Option 2: Salesforce Consulting Partners
When hiring full-time employees isn’t an option for your company, the Salesforce partner ecosystem is an excellent resource to connect with the talent you need. Partner consulting companies range from household names with thousands of experts to boutique firms with a single Salesforce professional.
These organizations are in the business of supplying Salesforce skills for any kind and size of Salesforce implementation, integration, or custom development project, and are a great option for companies who need to take on large transformation projects or supplement their internal team’s skills and capacity on a project basis. Hourly rates for consultants range dramatically based on the type of partner, region, skill level, and more, but expect to pay between $125 – $300 USD per hour across technical and non-technical roles in both established and emerging markets.
As mentioned, the number of Salesforce professionals a consulting partner offers can range from just one to thousands. They offer two very different consulting experiences.
Large Salesforce partners
As of late 2020, the top three consulting partners in the ecosystem (Accenture, Deloitte, and Cognizant) still comprise the vast majority of certified experts. Each grew the number of certified experts they report to Salesforce AppExchange by more than 25% YoY, with Accenture expanding their team the most (growing 36% YoY).
These global partners provide access to a massive network of professionals with expertise across a number of areas (important for large implementations) and a level of assurance that they know what they’re doing. However, these partners have the same challenge as Salesforce customers looking to hire and keep full-time talent, which means customers will be paying for the overhead associated with recruiting, training, and supporting these armies of consultants and may see a lot of turnover on their teams.
Small Salesforce partners
Our 2020 Salesforce Talent Ecosystem report found that more than 90% of registered partners on the Salesforce AppExchange have 50 or fewer experts.

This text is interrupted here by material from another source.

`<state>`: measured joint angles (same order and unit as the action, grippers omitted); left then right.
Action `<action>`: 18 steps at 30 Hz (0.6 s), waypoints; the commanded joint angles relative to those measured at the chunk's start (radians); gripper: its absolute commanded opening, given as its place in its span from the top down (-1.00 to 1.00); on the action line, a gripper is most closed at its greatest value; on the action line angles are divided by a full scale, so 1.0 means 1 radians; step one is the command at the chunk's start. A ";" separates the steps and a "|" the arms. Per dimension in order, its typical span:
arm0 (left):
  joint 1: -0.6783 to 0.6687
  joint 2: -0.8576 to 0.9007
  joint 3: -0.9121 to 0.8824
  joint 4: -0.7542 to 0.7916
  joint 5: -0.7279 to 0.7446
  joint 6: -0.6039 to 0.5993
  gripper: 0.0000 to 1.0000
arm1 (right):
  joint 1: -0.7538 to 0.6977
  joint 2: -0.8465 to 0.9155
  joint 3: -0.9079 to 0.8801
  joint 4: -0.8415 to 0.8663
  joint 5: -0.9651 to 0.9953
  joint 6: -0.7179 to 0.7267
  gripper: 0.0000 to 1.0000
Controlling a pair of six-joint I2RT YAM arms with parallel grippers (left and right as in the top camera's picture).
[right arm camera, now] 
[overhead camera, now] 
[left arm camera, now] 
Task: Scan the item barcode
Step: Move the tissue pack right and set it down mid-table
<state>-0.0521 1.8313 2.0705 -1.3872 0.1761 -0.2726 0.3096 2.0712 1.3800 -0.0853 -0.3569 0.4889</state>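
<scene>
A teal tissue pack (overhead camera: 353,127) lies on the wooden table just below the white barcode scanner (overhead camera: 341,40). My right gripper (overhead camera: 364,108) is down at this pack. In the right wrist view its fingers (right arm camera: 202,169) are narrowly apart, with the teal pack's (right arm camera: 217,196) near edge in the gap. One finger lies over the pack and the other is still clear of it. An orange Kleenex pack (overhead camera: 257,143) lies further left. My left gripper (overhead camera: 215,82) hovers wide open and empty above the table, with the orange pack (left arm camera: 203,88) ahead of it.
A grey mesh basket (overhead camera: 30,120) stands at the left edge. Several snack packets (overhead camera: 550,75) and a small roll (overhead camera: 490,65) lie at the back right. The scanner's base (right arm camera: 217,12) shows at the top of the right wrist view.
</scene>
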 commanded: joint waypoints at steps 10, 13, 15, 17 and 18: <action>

Nearly half of all partners have five or fewer certified experts.
Many of these firms, while small in size, were founded by highly experienced professionals and may employ some of the ecosystem’s top talent, with rare and specialized skills and experience companies might need and have trouble sourcing. However, because of their size, limited marketing budgets, and the sheer number of them out there, customers may find it virtually impossible to find, vet, and engage with the right firm for them.